Nifty Breaks Below 200-Day Moving Average Amid Pre-Budget Volatility: Expert Trading Strategy
The Nifty has fallen below its 200-day moving average for the first time in ten months, correcting 5.00% from its all-time high amid FII selling and rupee weakness. Technical analyst Rupak De expects further downside to 24,700-24,400 zone and recommends sell-on-rise strategy below 25,500. Historical data shows average negative return of 0.52% in pre-Budget week over past 15 years, with sentiment likely to remain weak until Budget announcements.

*this image is generated using AI for illustrative purposes only.
The Nifty has breached a critical technical level, falling below its 200-day moving average for the first time in nearly ten months amid sustained foreign institutional investor (FII) outflows and rupee weakness. This development has shifted market sentiment decisively cautious as investors brace for the upcoming Budget announcement.

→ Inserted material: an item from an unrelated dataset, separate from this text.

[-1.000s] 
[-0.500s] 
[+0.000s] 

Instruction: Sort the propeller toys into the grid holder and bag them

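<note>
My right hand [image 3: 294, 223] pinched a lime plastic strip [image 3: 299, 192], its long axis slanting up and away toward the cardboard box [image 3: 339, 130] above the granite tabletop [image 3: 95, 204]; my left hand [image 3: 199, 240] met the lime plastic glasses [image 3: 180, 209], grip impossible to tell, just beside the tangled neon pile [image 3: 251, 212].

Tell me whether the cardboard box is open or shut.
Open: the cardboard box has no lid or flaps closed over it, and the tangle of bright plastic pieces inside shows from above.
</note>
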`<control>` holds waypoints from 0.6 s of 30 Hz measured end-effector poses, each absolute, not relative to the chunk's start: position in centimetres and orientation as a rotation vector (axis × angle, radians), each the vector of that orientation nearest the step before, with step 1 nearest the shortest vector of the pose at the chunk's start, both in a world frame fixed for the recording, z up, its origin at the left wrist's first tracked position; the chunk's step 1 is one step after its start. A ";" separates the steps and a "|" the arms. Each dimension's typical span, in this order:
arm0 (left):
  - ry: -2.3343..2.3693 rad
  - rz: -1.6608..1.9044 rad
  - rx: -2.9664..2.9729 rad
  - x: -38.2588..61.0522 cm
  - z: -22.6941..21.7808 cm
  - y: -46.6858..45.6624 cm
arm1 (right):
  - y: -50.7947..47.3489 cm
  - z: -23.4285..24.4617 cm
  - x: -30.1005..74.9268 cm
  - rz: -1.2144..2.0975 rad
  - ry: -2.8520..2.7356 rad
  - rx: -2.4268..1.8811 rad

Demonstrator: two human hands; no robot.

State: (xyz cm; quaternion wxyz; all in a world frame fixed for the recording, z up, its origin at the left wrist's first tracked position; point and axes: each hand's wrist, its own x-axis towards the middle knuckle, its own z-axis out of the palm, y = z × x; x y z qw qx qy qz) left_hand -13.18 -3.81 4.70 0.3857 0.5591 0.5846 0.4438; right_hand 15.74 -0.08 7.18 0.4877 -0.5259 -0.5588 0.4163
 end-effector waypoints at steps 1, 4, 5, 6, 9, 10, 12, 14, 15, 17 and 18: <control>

Technical Outlook and Trading Strategy
Rupak De, Senior Technical Analyst at LKP Securities, highlights that the index has corrected approximately 5.00% from its all-time high in a steady decline. The breach of the 200-day moving average represents a significant technical breakdown that often erodes long-term investor confidence.

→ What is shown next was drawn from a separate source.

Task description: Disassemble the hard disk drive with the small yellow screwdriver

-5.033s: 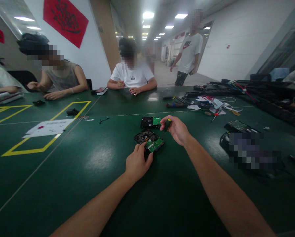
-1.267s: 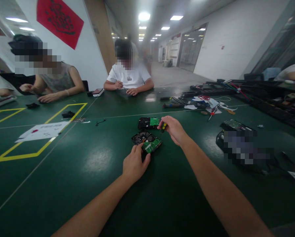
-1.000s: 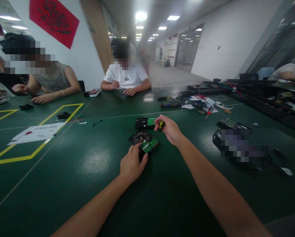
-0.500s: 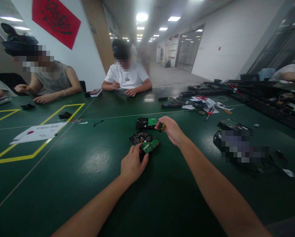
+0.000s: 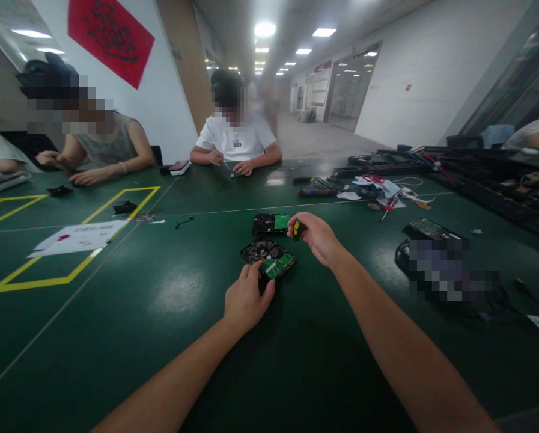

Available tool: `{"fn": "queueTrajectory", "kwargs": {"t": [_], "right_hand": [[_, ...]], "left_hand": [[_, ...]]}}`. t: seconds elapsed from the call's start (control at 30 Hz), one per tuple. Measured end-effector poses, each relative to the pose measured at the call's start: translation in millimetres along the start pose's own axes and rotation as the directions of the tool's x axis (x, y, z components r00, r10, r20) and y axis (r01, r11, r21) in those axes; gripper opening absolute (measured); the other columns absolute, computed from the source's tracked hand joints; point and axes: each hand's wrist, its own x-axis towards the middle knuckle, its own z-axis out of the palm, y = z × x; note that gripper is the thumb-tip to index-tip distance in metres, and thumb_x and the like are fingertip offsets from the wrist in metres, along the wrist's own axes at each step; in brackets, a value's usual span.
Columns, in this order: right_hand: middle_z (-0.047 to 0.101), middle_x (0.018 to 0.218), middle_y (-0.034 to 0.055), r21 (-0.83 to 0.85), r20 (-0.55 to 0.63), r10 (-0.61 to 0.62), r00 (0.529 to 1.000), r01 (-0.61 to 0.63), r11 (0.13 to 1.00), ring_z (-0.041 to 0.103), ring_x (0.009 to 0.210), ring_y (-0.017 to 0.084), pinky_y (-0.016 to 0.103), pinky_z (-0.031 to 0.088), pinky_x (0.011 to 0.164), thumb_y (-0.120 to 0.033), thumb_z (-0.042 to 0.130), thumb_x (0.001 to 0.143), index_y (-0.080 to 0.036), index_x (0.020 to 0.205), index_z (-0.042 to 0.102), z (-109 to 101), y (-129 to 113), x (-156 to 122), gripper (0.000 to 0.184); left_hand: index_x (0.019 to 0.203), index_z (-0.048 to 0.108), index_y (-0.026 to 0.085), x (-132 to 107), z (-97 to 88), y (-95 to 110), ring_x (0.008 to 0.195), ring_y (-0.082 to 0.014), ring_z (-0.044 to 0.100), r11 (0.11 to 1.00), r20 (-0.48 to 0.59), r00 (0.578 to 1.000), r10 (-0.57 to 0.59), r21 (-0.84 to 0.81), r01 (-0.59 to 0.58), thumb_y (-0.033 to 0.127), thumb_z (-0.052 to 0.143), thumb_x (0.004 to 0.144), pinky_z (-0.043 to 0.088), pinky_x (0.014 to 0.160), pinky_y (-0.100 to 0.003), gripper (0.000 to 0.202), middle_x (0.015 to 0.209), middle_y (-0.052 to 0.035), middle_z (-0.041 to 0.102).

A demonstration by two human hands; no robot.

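Note:
A hard drive (image 5: 278,263) with a green circuit board lies tilted on the green table, underside up. My left hand (image 5: 247,296) grips its near left edge, fingers on top and thumb at the near side. My right hand (image 5: 316,237) is closed round a small screwdriver (image 5: 298,229) with a black and yellow handle. Its thin shaft points down at the right end of the circuit board; I cannot tell whether the tip touches. Just behind lies a second hard drive (image 5: 264,224), black with a green board, close to my right fingertips.
To the right lie a circuit board part (image 5: 434,230) and dark parts with cables. Tools, wires and a red-handled screwdriver (image 5: 387,207) are at the back right. A paper sheet (image 5: 77,236) lies left by yellow tape. Across the table a person in white (image 5: 237,144) handles a part.
The view has shifted slightly, moving the scene to the right. My right hand has turned a little, showing more of the screwdriver's yellow handle. My left hand keeps its hold on the hard drive.

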Motion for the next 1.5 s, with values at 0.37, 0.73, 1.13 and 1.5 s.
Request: {"fn": "queueTrajectory", "kwargs": {"t": [0.37, 0.73, 1.13, 1.5], "right_hand": [[0.069, 0.082, 0.0007, -0.025, 0.002, 0.045, 0.999, -0.045, 0.999, 0.065, 0.078, 0.018, 0.035, 0.05, 0.077, -0.05, 0.084, 0.08, -0.022, 0.089, 0.062, 6.0, -8.1, -7.2, 0.037], [0.073, 0.083, 0.0068, -0.011, 0.064, 0.012, 0.998, -0.011, 1.0, 0.068, 0.082, 0.022, 0.04, 0.051, 0.085, -0.056, 0.067, 0.091, -0.02, 0.085, 0.074, -0.9, -4.1, -1.5, 0.037], [0.067, 0.087, -0.0003, -0.134, -0.008, -0.043, 0.999, 0.042, 0.99, 0.058, 0.08, 0.017, 0.033, 0.045, 0.078, -0.048, 0.08, 0.082, -0.025, 0.089, 0.069, 1.6, -5.9, -3.2, 0.026], [0.063, 0.073, 0.0021, 0.011, 0.045, -0.019, 0.999, 0.018, 1.0, 0.062, 0.072, 0.02, 0.038, 0.048, 0.078, -0.055, 0.058, 0.093, -0.023, 0.08, 0.07, 0.4, -2.6, -1.8, 0.037]], "left_hand": [[0.15, 0.044, 0.023, -0.3, -3.0, 3.1, 0.107, -0.0243, 0.068, 1.0, 0.015, 1.0, -0.018, -0.017, 0.018, 0.046, 0.056, 0.1, 0.052, 0.08, -0.033, 0.056, 0.132, -0.0109, 0.061], [0.148, 0.045, 0.022, -1.1, -1.5, 2.2, 0.105, -0.0232, 0.068, 1.0, -0.02, 1.0, 0.001, -0.021, -0.001, 0.045, 0.055, 0.1, 0.051, 0.078, -0.032, 0.054, 0.128, -0.01, 0.062], [0.149, 0.045, 0.023, -0.3, -1.4, 1.8, 0.104, -0.0234, 0.069, 1.0, -0.018, 1.0, 0.005, -0.015, -0.005, 0.047, 0.054, 0.1, 0.052, 0.078, -0.032, 0.055, 0.129, -0.01, 0.062], [0.149, 0.045, 0.023, -0.1, 0.2, 1.3, 0.105, -0.024, 0.069, 1.0, -0.023, 1.0, 0.006, -0.018, -0.007, 0.047, 0.054, 0.1, 0.052, 0.078, -0.032, 0.055, 0.129, -0.01, 0.062]]}}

| Technical Parameter: | Level/Target |
|---|---|
| Current Strategy: | Sell-on-rise below 25,500 |
| Downside Target: | 24,700-24,400 zone |
| Correction from High: | 5.00% |
| 200-DMA Breach: | First time in 10 months |
The analyst expects the correction to continue, with the index likely to remain under pressure as long as it trades below the 25,500 level. On the downside, the Nifty could drift lower towards the 24,700-24,400 zone.
Historical Budget Performance
Historical analysis reveals a concerning pattern for pre-Budget market performance. Over the past 15 years, the Nifty has delivered an average negative return of 0.52% in the week leading up to the Budget, closing higher on only eight occasions out of 15.

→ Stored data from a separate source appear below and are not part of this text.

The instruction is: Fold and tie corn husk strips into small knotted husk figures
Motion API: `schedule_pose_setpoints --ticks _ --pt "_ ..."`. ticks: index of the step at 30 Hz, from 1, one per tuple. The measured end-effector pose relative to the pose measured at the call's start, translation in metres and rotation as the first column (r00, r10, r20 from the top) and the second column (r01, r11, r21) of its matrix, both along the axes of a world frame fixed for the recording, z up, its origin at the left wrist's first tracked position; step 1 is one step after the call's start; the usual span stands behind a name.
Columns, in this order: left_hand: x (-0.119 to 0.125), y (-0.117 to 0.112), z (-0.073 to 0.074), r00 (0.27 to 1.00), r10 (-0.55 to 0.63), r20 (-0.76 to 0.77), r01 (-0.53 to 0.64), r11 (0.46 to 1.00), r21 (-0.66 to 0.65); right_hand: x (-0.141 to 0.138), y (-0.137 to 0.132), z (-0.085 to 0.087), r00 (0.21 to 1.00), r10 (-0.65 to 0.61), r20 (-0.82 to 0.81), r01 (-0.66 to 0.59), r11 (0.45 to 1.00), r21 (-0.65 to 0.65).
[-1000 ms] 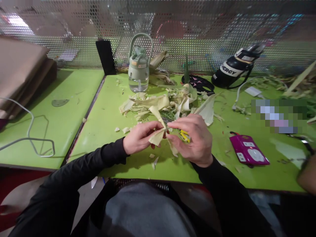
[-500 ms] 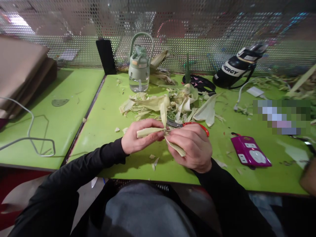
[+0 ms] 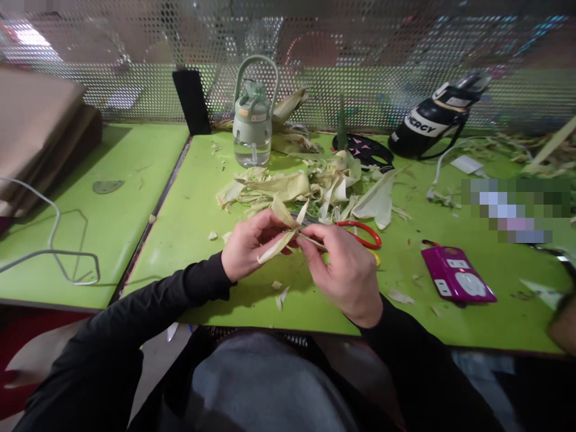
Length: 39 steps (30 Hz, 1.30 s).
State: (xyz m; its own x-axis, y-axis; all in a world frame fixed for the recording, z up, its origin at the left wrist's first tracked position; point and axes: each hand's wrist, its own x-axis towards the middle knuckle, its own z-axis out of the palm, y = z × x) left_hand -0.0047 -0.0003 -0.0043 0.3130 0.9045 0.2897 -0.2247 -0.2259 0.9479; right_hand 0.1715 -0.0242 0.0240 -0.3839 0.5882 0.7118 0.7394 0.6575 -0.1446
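Note:
Between my hands is a small bundle of pale corn husk strips [image 3: 279,247], spread outward like petals from a knotted middle. My left hand [image 3: 249,247] is closed around the left side of it, fingers behind and thumb in front. With thumb and fingertips my right hand [image 3: 345,267] pinches the thin end of the bundle on the right. Just behind my right hand lie scissors with red handles [image 3: 366,235], their blades partly hidden. A loose pile of corn husks [image 3: 288,185] spreads over the green table beyond the hands.
A pale green water bottle [image 3: 252,129], a black phone-like slab [image 3: 192,102] and a tilted black bottle [image 3: 425,126] stand along the perforated screen. On the right lies a purple power strip [image 3: 459,274]; on the left, brown cardboard [image 3: 40,132] and a grey cable [image 3: 56,234].
The husk bundle has turned in my hands, its strips now pointing differently. My right hand has shifted its grip, fingers now pinching the thin end, uncovering more of the scissors' handles.

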Motion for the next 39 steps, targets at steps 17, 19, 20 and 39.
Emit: schedule_pose_setpoints --ticks 17,19,20,39 --pt "-0.006 0.004 0.003 0.999 -0.041 -0.03 0.042 0.999 0.016 0.004 -0.002 -0.001 0.973 0.204 -0.109 -0.207 0.978 -0.021" --pt "-0.006 0.01 0.005 0.984 -0.16 0.083 0.171 0.976 -0.136 0.009 0.001 0.002 0.956 0.226 -0.187 -0.237 0.971 -0.04" --pt "-0.006 0.011 0.005 0.965 -0.213 0.151 0.242 0.948 -0.206 0.011 0.004 0.003 0.953 0.222 -0.208 -0.233 0.972 -0.031" --pt "-0.003 0.008 0.007 0.992 -0.116 0.05 0.123 0.972 -0.2 0.004 0.01 -0.001 0.982 0.14 -0.126 -0.144 0.989 -0.019"
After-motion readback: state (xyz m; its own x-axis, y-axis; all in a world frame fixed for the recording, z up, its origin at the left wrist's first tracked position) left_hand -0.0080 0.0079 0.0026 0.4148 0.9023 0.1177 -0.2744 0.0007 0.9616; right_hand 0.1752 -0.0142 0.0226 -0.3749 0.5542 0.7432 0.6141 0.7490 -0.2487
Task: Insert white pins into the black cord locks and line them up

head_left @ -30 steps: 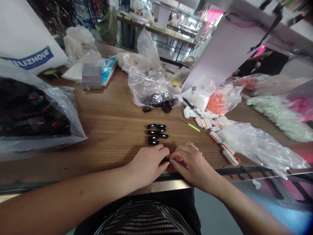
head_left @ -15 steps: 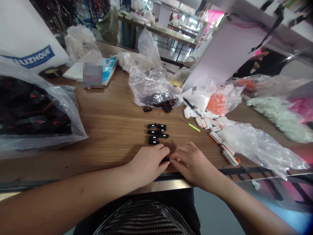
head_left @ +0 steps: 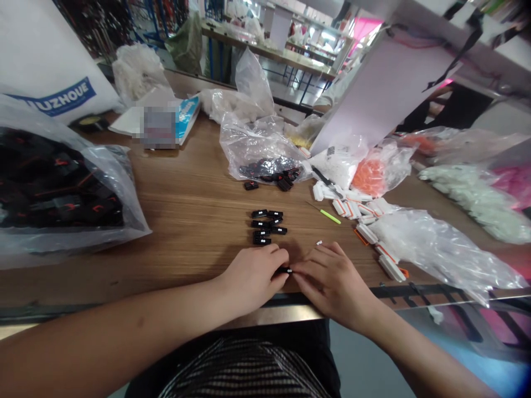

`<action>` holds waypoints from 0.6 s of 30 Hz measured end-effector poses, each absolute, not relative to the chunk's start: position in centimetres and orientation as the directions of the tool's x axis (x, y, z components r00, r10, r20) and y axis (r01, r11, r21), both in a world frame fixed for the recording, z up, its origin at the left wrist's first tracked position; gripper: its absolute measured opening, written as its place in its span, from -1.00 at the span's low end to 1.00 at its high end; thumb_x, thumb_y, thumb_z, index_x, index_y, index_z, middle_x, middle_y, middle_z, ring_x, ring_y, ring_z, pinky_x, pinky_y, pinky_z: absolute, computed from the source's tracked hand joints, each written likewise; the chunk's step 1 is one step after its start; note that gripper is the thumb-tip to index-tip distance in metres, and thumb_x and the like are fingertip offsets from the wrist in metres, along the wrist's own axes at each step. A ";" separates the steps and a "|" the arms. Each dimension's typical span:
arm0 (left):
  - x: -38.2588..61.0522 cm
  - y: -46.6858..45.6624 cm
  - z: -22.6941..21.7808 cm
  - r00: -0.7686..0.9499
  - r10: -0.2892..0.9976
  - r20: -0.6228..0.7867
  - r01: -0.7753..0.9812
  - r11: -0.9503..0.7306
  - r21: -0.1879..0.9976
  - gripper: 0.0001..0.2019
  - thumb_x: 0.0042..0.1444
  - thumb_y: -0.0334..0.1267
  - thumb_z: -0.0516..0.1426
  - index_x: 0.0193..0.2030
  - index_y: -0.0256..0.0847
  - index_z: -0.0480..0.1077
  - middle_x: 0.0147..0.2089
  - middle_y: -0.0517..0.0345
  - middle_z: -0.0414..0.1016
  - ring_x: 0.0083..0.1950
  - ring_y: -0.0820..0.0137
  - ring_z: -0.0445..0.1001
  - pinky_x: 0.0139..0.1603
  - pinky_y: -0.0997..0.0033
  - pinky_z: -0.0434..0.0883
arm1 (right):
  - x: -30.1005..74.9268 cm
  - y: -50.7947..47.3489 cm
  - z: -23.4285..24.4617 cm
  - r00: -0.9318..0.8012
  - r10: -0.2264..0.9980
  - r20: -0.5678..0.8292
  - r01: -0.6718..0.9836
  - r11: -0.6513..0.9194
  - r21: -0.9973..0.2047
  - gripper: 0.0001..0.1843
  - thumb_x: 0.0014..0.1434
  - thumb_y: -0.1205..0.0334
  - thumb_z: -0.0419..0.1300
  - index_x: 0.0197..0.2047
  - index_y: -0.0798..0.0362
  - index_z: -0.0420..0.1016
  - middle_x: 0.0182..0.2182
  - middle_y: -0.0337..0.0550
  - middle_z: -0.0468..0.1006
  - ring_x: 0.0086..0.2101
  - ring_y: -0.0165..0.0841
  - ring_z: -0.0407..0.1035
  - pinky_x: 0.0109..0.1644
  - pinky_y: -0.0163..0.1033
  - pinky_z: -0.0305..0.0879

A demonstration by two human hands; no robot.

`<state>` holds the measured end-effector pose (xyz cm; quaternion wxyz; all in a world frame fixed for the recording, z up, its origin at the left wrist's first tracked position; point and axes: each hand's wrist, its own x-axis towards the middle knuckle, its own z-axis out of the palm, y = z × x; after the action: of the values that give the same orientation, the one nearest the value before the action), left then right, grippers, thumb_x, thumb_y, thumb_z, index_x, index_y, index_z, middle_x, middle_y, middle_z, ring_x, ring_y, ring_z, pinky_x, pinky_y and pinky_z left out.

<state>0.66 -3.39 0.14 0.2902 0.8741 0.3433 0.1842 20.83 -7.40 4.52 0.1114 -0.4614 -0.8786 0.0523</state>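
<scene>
Near the table's front edge, my left hand (head_left: 258,276) pinches a small black plastic connector (head_left: 284,270) between thumb and fingers; most of it is hidden. My right hand (head_left: 332,279) meets the connector's right end with closed fingertips, where a tiny white spot shows. Whatever those fingertips hold is too small to make out. A tiny white piece (head_left: 319,242) lies just beyond the right knuckles. Several matching black connectors (head_left: 269,230) with white marks are grouped on the wood beyond my left hand.
A green-handled pick (head_left: 330,216) lies right of the connectors. White plastic parts with orange strips (head_left: 347,209) spread beside a clear bag (head_left: 440,243). Ahead is a bag of black pieces (head_left: 269,155); a bigger one (head_left: 62,188) fills the left. A person's arm shows at far right.
My right hand has shifted slightly right and its fingers have uncurled a little. The connector's white-marked end and the tiny white piece beyond my right hand now show.
</scene>
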 end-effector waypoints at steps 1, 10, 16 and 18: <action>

This time, the trajectory appears even more challenging, with three of the four major indices that led the November-December rally struggling in January. The analyst expects sentiment to remain weak at least until the Budget, with only meaningful structural changes in the Budget potentially helping shift market mood in February.
Sector-Specific Challenges
Several sectors are facing specific headwinds in the current environment. Kalyan Jewellers shares fell 21.00% during the week amid speculative reports of mutual fund selling. The stock has broken below the 61.8% Fibonacci retracement level and is approaching its 200-week moving average at 344. A bounce may emerge only if the stock avoids a decisive slip below this level.
Realty stocks emerged as the biggest losers last week, with selling pressure expected to persist in the short term. The realty index could drift towards the 657 level, from where a potential bounce may emerge.
Trading Recommendations
Despite the broader market weakness, the analyst has identified three specific trading opportunities:
| Stock: | Entry | Stop Loss | Target | Rationale |
|---|---|---|---|---|
| Chennai Petroleum: | 842 | 820 | 880 | Above 20-day EMA, RSI positive crossover |
| Ashok Leyland: | 192 | 187 | 205 | Consolidation breakout, bullish RSI |
| Bank of Maharashtra: | 65.65 | 63 | 72 | Weekly breakout sustained, RSI bullish |
Chennai Petroleum Corporation has managed to stay above the 20-day exponential moving average despite broader market sell-off, with RSI forming a positive crossover indicating improving momentum. The target of 880 aligns with the 50-day DMA placement.
Ashok Leyland has delivered a consolidation breakout on the daily chart and consistently held above the 20-day EMA. The RSI shows a bullish crossover and trending higher, supporting the upside target of 205.
Bank of Maharashtra has remained strong over recent sessions, sustaining above its breakout level on the weekly chart with RSI forming a bullish crossover on the weekly timeframe.
Budget Day Trading Considerations
The upcoming Budget falls on a Sunday, but trading will remain open as usual. The analyst expects sharp swings around key announcements but does not anticipate the Sunday factor to materially impact sentiment or add extra excitement to the proceedings. Market participants should prepare for typical Budget day volatility patterns despite the unusual timing.